Write raw video to FFmpeg stdin PIPE, read encoded FLV H.264 from stdout PIPE and convert to Annex B.
Writes raw video to FFmpeg stdin PIPE, reads encoded FLV H.264 from stdout PIPE and convert to Annex B standart.
The project includes 3 implemntations that perform the same thing:
Stream raw video frames to FFmpeg stdin PIPE,
FFmpeg encodes the video in H.264 codec and FLV (Flash Video) container format.
The code reads the FLV encoded data from FFmpeg stdout PIPE,
the AVC NAL units are extracted and converted from AVCC to Annex B format.

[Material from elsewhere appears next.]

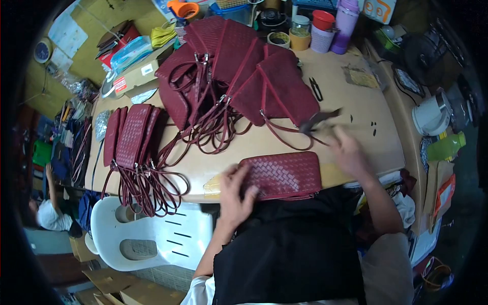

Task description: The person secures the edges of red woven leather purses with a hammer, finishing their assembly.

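Observation:
A burgundy woven wristlet pouch (287, 175) lies at the table's front edge, its zipper side towards me. My left hand (236, 190) grips its left end, the thumb on the near side and the fingers at the far side. My right hand (348, 152) is raised beyond the pouch's right corner, closed on a dark scissors-like tool (317, 122) that is smeared by motion. A thin burgundy strap (290, 145) loops across the table just below that tool. Small black thread nippers (316, 89) lie farther back.
A fanned pile of burgundy pouches (229, 56) covers the table's back. More folded pouches (134, 132) with hanging straps stand at the left edge. Cups, jars and a purple bottle (346, 25) line the rear. A white plastic chair (173, 236) stands front left; another person (53, 216) is beyond it.

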Action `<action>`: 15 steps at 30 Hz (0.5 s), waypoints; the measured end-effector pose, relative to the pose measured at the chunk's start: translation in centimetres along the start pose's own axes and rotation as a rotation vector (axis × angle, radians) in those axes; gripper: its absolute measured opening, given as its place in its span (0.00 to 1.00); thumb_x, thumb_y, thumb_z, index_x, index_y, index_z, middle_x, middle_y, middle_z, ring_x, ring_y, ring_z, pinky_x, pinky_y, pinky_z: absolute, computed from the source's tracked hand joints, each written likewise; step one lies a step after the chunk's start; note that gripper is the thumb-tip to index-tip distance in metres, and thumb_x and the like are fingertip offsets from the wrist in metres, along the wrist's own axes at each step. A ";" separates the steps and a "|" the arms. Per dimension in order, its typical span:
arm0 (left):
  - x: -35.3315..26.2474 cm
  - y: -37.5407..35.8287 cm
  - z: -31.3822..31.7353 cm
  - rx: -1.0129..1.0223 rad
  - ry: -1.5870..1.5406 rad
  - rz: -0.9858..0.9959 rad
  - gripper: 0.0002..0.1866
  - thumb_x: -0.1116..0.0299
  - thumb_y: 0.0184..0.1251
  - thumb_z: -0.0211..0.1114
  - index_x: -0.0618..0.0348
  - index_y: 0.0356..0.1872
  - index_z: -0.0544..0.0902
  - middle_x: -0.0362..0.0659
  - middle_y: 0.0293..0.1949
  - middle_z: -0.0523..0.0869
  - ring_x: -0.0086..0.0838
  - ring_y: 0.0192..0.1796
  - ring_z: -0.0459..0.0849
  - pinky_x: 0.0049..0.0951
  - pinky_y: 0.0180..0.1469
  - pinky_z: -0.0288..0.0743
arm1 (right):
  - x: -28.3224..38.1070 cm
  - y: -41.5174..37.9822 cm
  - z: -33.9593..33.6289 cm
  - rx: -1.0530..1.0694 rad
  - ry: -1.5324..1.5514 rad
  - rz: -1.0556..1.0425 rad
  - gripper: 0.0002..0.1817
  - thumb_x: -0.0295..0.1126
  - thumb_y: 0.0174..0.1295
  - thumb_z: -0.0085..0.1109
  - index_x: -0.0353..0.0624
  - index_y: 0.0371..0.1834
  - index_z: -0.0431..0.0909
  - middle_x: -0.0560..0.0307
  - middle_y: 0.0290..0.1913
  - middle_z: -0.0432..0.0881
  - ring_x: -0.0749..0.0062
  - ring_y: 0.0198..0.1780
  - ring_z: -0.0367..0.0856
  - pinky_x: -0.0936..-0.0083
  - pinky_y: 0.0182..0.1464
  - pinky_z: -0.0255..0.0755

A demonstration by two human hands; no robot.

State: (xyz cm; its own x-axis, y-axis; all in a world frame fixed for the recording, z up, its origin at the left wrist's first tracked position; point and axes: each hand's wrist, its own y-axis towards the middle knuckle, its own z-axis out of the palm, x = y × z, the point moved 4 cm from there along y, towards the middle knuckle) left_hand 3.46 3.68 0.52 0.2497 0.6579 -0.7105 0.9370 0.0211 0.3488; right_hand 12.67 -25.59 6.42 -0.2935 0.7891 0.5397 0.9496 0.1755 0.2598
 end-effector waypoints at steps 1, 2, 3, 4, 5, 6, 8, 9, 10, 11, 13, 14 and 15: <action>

The output is a file containing H.264 elementary stream (in Annex B format).
It is recommended to try the Python implementation first (pipe_flv2annexb.py),
before trying to understand the C++ implementation.
What is the purpose?
The current implementation is a “proof of concept” - proves that the solution is viable.
Using PIPE interface to FFmpeg may be useful for prototyping, simulations and demonstrations.

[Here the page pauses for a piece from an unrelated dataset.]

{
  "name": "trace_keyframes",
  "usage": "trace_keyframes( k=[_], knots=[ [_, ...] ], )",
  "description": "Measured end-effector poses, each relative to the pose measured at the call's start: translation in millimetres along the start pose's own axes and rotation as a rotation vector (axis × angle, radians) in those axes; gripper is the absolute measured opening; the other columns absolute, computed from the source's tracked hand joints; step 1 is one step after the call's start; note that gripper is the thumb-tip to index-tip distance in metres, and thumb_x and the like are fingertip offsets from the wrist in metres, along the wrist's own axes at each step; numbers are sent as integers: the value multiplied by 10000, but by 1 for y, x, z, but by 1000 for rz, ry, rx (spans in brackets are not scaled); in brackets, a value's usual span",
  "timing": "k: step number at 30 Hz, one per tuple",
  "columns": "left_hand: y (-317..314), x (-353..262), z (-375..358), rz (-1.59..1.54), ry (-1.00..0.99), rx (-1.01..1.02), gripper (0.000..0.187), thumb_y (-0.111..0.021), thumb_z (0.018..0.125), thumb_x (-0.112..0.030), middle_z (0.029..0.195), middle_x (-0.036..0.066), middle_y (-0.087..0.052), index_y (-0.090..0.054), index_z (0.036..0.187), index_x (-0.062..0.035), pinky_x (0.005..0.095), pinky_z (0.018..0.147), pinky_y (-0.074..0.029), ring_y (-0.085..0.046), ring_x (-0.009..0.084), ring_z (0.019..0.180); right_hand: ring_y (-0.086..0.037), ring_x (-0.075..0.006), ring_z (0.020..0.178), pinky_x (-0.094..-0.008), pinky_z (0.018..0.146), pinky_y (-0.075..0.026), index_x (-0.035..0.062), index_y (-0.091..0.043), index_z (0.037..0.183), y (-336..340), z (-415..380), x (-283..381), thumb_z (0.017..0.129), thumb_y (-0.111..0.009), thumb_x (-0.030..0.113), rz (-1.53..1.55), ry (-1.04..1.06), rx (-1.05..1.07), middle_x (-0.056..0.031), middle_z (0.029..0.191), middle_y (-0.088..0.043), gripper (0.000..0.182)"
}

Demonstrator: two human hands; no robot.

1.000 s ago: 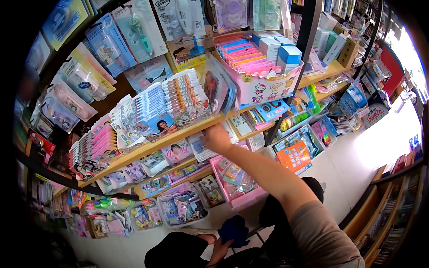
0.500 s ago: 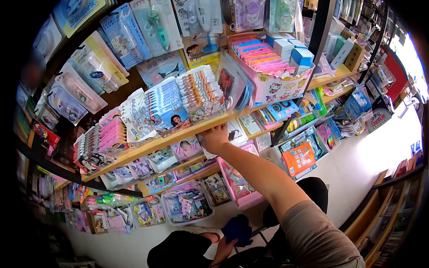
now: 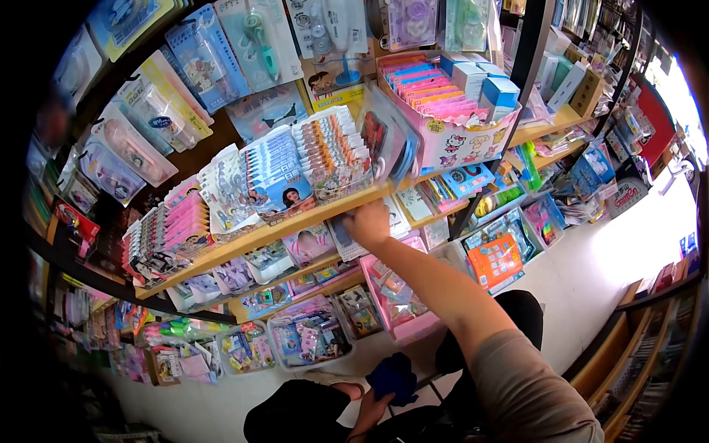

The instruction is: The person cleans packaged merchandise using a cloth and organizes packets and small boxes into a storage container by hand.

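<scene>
My right hand (image 3: 369,226) reaches in under the front edge of the wooden shelf (image 3: 288,223), its fingers curled down among flat printed packets on the tier below. A greyish packet (image 3: 343,240) lies just left of the fingers; what they hold, if anything, is hidden. Low in view, near my knees, my left hand (image 3: 369,413) is closed on a bunched dark blue cloth (image 3: 393,380). Above my right hand, packs of small carded goods (image 3: 277,173) stand in rows on the shelf.
A pink character box (image 3: 461,140) stands on the upper shelf beside a black upright (image 3: 532,55). Blister packs (image 3: 207,59) hang behind. Beneath are a pink bin (image 3: 399,303) and a clear bin (image 3: 310,332) of small items. Another wooden shelf (image 3: 635,354) stands at the right.
My right hand has shifted slightly right and drawn back a little, with its fingers more curled. My left hand and the blue cloth stay in place.
</scene>
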State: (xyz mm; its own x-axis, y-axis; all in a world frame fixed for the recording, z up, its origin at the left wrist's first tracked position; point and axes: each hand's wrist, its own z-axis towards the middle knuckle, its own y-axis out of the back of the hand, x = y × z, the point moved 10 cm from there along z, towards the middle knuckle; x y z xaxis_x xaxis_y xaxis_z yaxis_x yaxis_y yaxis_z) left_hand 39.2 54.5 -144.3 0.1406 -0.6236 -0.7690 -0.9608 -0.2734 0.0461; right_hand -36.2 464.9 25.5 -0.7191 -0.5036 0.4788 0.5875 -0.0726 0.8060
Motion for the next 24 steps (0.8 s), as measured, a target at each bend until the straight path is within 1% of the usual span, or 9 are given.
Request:
trace_keyframes(
  k=[1,4,6,10,12,15,18,21,24],
  knots=[
    [-1,-2,2,26,-15,7,380,-644,755,-168,931,104,-617,-546,1059,38,280,724,-459,-581,171,812,-492,-361,872,-409,720,-427,40,-542,975,2,0,-19,647,-643,195,68,-47,-13,-195,954,-509,377],
    [-5,18,12,-92,24,13,361,-638,752,-136,943,102,-617,-550,1054,39,279,751,-456,-582,173,832,-446,-379,908,-435,787,-372,-35,-443,938,64,-31,-52,618,-688,168,294,3,-308,-211,945,-468,451],
    [-9,23,14,-108,17,33,364,-634,751,-118,950,103,-615,-542,1065,42,279,760,-456,-583,175,839,-456,-369,891,-418,773,-399,-50,-385,1003,76,-56,-80,645,-650,89,300,47,-330,-232,980,-448,466],
    [-15,20,12,-135,10,45,399,-655,740,-172,942,129,-621,-545,1052,53,285,779,-445,-586,187,868,-434,-379,944,-406,819,-379,-41,-379,986,99,-88,-101,664,-648,80,190,17,-361,-242,1037,-417,436],
    [-13,18,8,-71,53,42,380,-635,752,-146,934,110,-616,-539,1064,46,282,768,-446,-581,179,844,-427,-388,959,-404,824,-376,-40,-375,979,105,-92,-99,681,-647,81,142,39,-387,-249,1054,-412,421],
    [-9,13,5,-29,58,17,371,-626,757,-142,918,100,-613,-538,1065,45,281,756,-446,-578,173,825,-429,-405,975,-412,845,-378,-35,-401,969,101,-86,-103,696,-647,78,229,-39,-406,-256,1101,-389,385],
    [-8,0,1,11,42,14,376,-628,754,-146,911,104,-615,-538,1064,46,281,746,-448,-578,172,819,-433,-409,1006,-419,864,-385,-29,-439,952,80,-80,-112,701,-650,77,205,-106,-324,-261,1144,-363,344],
    [-8,5,6,18,4,18,380,-630,751,-149,912,108,-616,-538,1065,45,282,740,-451,-579,168,818,-442,-431,1005,-430,850,-407,-5,-478,950,93,-84,-101,681,-662,51,93,-59,-340,-272,1172,-361,331],
    [-10,-2,3,17,-16,29,379,-632,751,-149,922,110,-616,-539,1064,43,281,737,-457,-580,165,822,-454,-425,996,-426,842,-418,-10,-494,963,102,-96,-102,698,-632,50,85,-32,-296,-260,1166,-371,304]
  ],
)
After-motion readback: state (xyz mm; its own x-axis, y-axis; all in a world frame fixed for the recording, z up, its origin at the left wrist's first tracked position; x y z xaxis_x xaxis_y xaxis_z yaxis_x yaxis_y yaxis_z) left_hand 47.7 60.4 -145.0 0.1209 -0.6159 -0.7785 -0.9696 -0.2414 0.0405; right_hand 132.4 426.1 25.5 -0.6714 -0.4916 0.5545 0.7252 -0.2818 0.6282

Note: The implementation stores the output to a file for testing
The true purpose is to transmit the stream (over TCP/UDP for example).
The described concept is useful when:
Requirements:
The following implementation is compatible with Linux (tested under Ubuntu 18.04 64-bit).
[Windows implementation can be found in main.cpp (merging the implementations is relatively simple)].
The implementation was tested with FFmpeg version 4.3-static.
A static build of FFmpeg may be downloaded from: https://johnvansickle.com/ffmpeg/
For testing, place the ffmpeg executable in the same path as the application (same directory as the “.out” file).
You may also use default FFmpeg version of Ubuntu 18.04: Version 3.4.6-0ubuntu0.18.04.1 (use /usr/bin/ffmpeg instead of ./ffmpeg’).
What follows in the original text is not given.